9 February – 3 March 2012

The body of an animal—regardless of what species—is housing for the digestive tract. Digestion takes place in parallel with the reproductive system but is less romantic. The A to B passage of ingestion to excretion is the great democratic process of nature. The reduction of valuable food to valueless faeces is a simple economy and one which has been replicated by Wim Delvoye in the form of complex machines. Pigs, who have also been a focus of Delvoye’s work, are the biological caricatures of the digestive process. These two strands of the Belgian artist’s practice are distinct but related.

Delvoye began tattooing pigs in 1992, initially on hides, then shifting to live pigs in 1997. “I was interested in the idea of the pig as a bank—a piggy bank. […] I decided to place some small drawings onto these living organisms and let them grow. From the beginning, there was the idea that the pig would literally grow in value, but I also knew that they were considered pretty worthless. It’s hard to make something as prestigious as art from a pig.”1

A great leveler and/or inverter of hierarchies, Delvoye pulls the carpet from under established systems of value by applying precious ornament associated with a thing of elevated cultural worth—like a human being or a cathedral—to something of lesser worth—like a pig or a dump truck. In the case of tattooing, the value of the imagery itself comes under question when, for example, The Madonna and Betty Boop get equal billing. Delvoye has tattooed both man and pig and sold both when the support was still a living, breathing, shitting organism, to be made available, under contract, to the buyer after the natural death of the host.
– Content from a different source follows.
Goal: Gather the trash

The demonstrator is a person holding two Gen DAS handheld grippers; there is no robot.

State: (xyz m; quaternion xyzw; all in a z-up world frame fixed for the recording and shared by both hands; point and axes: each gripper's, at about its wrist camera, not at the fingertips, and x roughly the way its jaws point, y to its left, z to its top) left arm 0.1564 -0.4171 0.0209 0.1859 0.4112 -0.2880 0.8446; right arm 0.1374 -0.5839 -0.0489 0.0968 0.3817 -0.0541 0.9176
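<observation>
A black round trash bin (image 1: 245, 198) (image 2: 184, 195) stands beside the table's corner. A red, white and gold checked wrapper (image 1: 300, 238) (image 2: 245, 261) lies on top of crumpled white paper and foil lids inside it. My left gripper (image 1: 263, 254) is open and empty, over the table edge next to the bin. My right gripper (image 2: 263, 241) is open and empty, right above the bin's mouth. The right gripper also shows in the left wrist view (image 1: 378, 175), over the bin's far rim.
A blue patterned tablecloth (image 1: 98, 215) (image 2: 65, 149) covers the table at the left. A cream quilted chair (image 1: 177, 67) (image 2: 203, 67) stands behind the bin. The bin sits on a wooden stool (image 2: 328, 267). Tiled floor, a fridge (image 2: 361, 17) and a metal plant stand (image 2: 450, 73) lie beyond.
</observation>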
Similarly, the rhetorical language of Gothic ornament, exalted and vertically aspirational, intended to lift the minds of beholders beyond the earthly realm becomes a skin and a skeleton for very earthbound, functional objects. A dump truck, a concrete mixer. The intense religiosity of the finely cut metal transforms the dumb utility of its host into the sanctity of a cathedral. Verbosity meets vernacular in a confusion of visual and formal dialects one which is further complicated by the moral antagonism between the purity of modernist form/function and debased decoration. These contradictions reduce the imputed value of each thing to nothing—or at least to equivalence—only raising their value again in the positing of them as art.

In Wim Delvoye’s hands, Gothic is a brand, a logo as much as the Louis Vuitton monogram which he applies to the ‘living handbag’ of a pig. In a similar merger and acquisition manoeuvre, he takes the cursive style of Walt Disney’s signature and maps it onto his own so there is no surety as to what we have before us, whether it’s Wim Disney or Walt Delvoye and which is worth more.

—Amanda Rowell

1. Wim Delvoye interviewed by Paul Aster, ‘Bringing home the bacon’, Art Asia Pacific, September/October 2007.



Wim Delvoye is a Belgian artist based in Ghent. He is one of the most original living artists practicing today. His first exhibition with Roslyn Oxley9 Gallery takes place at the same time as a survey of the artist’s work at the Museum of Old and New Art in Hobart – the first solo exhibition to be presented by the private Museum. Delvoye has had solo exhibitions at major international museums including the Palais des Beaux-Arts in Brussels, the Guggenheim Collection in Venice, the Centre Georges Pompidou in Paris, the New Museum in New York and the Castello di Rivoli in Turin. He has been selected for numerous biennales including twice the Venice Biennale, the Moscow Biennale, the Biennale of Sydney in 1992 and Documenta IX also in 1992.